Foto: Reuters, AP, FreseniusDüsseldorf. Der Krieg in der Ukraine unterbricht Produktions- und Lieferketten, lässt die Energiepreise auf Rekordhöhe steigen und dürfte die Weltwirtschaft erheblich schwächen. In diese neue Krise gehen die großen deutschen Unternehmen hochverschuldet: Binnen zehn Jahren stiegen die Nettofinanzschulden der Dax-Konzerne nach Handelsblatt-Berechnungen von 140 auf 273 Milliarden Euro.
Solange die Zinsen nahe null standen, war das kein Problem.

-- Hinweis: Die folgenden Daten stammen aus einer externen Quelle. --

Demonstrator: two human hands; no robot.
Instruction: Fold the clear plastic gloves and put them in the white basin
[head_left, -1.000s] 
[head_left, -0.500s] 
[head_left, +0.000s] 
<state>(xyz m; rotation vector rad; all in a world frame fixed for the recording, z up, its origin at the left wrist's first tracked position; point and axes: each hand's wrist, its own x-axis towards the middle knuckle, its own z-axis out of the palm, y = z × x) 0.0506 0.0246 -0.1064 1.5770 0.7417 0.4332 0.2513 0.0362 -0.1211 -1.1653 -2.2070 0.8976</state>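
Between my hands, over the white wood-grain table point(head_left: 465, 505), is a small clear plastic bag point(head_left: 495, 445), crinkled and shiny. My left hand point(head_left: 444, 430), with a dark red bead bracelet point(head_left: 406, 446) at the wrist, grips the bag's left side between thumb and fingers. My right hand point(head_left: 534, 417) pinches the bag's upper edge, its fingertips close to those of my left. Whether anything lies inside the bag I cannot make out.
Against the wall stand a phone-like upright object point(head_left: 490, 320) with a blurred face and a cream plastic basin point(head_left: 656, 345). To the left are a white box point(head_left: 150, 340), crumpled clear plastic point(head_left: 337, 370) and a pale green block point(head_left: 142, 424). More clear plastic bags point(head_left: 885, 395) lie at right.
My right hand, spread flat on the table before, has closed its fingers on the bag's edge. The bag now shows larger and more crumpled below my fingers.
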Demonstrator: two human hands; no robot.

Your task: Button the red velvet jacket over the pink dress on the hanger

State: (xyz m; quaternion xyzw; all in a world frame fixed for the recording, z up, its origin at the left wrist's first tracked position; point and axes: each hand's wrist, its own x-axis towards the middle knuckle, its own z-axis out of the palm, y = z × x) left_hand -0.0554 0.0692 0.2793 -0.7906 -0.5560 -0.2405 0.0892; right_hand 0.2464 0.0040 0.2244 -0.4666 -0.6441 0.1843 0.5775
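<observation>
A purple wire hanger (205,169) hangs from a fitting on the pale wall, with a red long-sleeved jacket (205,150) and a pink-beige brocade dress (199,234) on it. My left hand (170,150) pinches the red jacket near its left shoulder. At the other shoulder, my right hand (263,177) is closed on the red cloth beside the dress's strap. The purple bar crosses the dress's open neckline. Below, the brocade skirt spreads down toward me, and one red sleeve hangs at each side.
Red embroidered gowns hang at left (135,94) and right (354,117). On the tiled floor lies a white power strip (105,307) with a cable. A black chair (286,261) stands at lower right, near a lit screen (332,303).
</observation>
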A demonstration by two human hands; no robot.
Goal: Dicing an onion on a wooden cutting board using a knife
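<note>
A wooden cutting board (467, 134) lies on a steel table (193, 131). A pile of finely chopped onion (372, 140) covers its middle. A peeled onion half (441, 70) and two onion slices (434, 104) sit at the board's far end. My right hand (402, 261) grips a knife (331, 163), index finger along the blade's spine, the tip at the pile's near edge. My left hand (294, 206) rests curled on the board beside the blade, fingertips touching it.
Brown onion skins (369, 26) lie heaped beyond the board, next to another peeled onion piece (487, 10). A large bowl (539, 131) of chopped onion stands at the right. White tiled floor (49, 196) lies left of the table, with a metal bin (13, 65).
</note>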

Doch die Zinswende lässt die Kosten für neue Kredite drastisch steigen. Unternehmensanleihen rentieren nach Bundesbank-Statistiken derzeit durchschnittlich mit 1,88 Prozent. Im vergangenen August waren es noch 0,7 Prozent.
„Im Niedrigzinsumfeld haben es sich viele Unternehmen gemütlich gemacht, aus dieser Einstellung müssen sie sich befreien“, sagt Bilanzexperte Kai Lehmann vom Vermögensverwalter Flossbach von Storch.
Mit Nettofinanzverbindlichkeiten – also Gesamtschulden abzüglich Cash – von 132 Milliarden Euro ist die Deutsche Telekom am höchsten verschuldet. Das sind knapp zehn Milliarden Euro mehr als vor einem Jahr.
In der wichtigen Relation zwischen Schulden und den jährlichen Gewinnen vor Steuern, Zinsen und Abschreibungen (Ebitda) steht der hochdefizitäre Essenslieferant Delivery Hero am schlechtesten da, gefolgt von Bayer, Fresenius, Siemens Healthineers und der Telekom: Die Unternehmen brauchen rechnerisch mehr als drei volle Jahre, um ihre Nettoschulden zu verdienen.